Write down the whole listing below again without changing a word.
========================================================================
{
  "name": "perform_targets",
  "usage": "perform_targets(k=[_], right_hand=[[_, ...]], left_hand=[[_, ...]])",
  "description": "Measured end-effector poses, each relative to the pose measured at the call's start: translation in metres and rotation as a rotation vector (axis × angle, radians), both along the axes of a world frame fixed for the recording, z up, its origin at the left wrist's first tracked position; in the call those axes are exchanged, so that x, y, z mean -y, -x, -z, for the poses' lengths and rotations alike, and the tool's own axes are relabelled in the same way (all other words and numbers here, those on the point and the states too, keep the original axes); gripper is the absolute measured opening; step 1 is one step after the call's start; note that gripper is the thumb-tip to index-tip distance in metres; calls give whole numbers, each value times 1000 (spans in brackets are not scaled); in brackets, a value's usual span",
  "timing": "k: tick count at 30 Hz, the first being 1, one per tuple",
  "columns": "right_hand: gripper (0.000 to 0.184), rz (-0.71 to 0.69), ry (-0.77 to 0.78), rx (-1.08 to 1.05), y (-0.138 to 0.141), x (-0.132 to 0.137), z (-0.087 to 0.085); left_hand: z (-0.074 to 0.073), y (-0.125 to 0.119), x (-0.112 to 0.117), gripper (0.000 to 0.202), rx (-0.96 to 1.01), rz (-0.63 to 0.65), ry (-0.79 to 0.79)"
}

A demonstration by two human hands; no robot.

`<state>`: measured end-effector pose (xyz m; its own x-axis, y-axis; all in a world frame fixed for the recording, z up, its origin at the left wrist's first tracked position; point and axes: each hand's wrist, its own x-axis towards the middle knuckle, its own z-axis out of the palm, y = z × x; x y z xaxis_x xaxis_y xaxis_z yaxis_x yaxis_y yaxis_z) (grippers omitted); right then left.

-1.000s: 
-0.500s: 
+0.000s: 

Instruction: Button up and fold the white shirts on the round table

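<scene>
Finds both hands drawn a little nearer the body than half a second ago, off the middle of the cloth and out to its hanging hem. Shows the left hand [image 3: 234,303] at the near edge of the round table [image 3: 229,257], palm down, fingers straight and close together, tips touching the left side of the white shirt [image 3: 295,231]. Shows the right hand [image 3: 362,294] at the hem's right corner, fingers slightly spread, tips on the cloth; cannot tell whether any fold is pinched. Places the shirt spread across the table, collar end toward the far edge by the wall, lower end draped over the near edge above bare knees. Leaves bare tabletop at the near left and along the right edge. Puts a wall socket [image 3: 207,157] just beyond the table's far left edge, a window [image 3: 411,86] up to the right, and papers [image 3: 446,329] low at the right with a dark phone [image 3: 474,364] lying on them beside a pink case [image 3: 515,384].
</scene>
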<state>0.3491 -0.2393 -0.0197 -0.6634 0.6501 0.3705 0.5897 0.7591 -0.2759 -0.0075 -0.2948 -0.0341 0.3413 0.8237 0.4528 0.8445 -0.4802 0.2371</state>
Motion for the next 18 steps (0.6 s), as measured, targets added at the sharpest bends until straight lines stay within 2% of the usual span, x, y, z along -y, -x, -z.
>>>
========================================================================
● **ANSWER FOR THIS EXERCISE**
{
  "name": "perform_targets",
  "usage": "perform_targets(k=[_], right_hand=[[_, ...]], left_hand=[[_, ...]])",
  "description": "Measured end-effector poses, each relative to the pose measured at the call's start: translation in metres and rotation as a rotation vector (axis × angle, radians), both along the axes of a world frame fixed for the recording, z up, its origin at the left wrist's first tracked position; in the call those axes are exchanged, so that x, y, z mean -y, -x, -z, for the poses' lengths and rotations alike, and the tool's own axes are relabelled in the same way (all other words and numbers here, those on the point and the states too, keep the original axes); gripper is the absolute measured opening; step 1 is one step after the call's start; note that gripper is the thumb-tip to index-tip distance in metres; calls give whole numbers, each value times 1000 (spans in brackets are not scaled); in brackets, a value's usual span",
  "timing": "k: tick count at 30 Hz, the first being 1, one per tuple",
  "columns": "right_hand: gripper (0.000 to 0.184), rz (-0.71 to 0.69), ry (-0.77 to 0.78), rx (-1.08 to 1.05), y (-0.138 to 0.141), x (-0.132 to 0.137), z (-0.087 to 0.085); left_hand: z (-0.074 to 0.073), y (-0.125 to 0.119), x (-0.112 to 0.117), gripper (0.000 to 0.202), rx (-0.96 to 1.01), rz (-0.63 to 0.65), ry (-0.79 to 0.79)"
}

A demonstration by two human hands; no robot.

`<state>`: measured end-effector pose (xyz m; its own x-axis, y-axis; all in a world frame fixed for the recording, z up, its origin at the left wrist's first tracked position; point and axes: each hand's wrist, its own x-axis towards the middle knuckle, its own z-axis out of the palm, y = z × x; x y z xaxis_x xaxis_y xaxis_z yaxis_x yaxis_y yaxis_z) (grippers omitted); right then left.

-1.000s: 
-0.500s: 
+0.000s: 

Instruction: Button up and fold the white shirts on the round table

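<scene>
Finds both hands drawn a little nearer the body than half a second ago, off the middle of the cloth and out to its hanging hem. Shows the left hand [image 3: 234,303] at the near edge of the round table [image 3: 229,257], palm down, fingers straight and close together, tips touching the left side of the white shirt [image 3: 295,231]. Shows the right hand [image 3: 362,294] at the hem's right corner, fingers slightly spread, tips on the cloth; cannot tell whether any fold is pinched. Places the shirt spread across the table, collar end toward the far edge by the wall, lower end draped over the near edge above bare knees. Leaves bare tabletop at the near left and along the right edge. Puts a wall socket [image 3: 207,157] just beyond the table's far left edge, a window [image 3: 411,86] up to the right, and papers [image 3: 446,329] low at the right with a dark phone [image 3: 474,364] lying on them beside a pink case [image 3: 515,384].
</scene>
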<state>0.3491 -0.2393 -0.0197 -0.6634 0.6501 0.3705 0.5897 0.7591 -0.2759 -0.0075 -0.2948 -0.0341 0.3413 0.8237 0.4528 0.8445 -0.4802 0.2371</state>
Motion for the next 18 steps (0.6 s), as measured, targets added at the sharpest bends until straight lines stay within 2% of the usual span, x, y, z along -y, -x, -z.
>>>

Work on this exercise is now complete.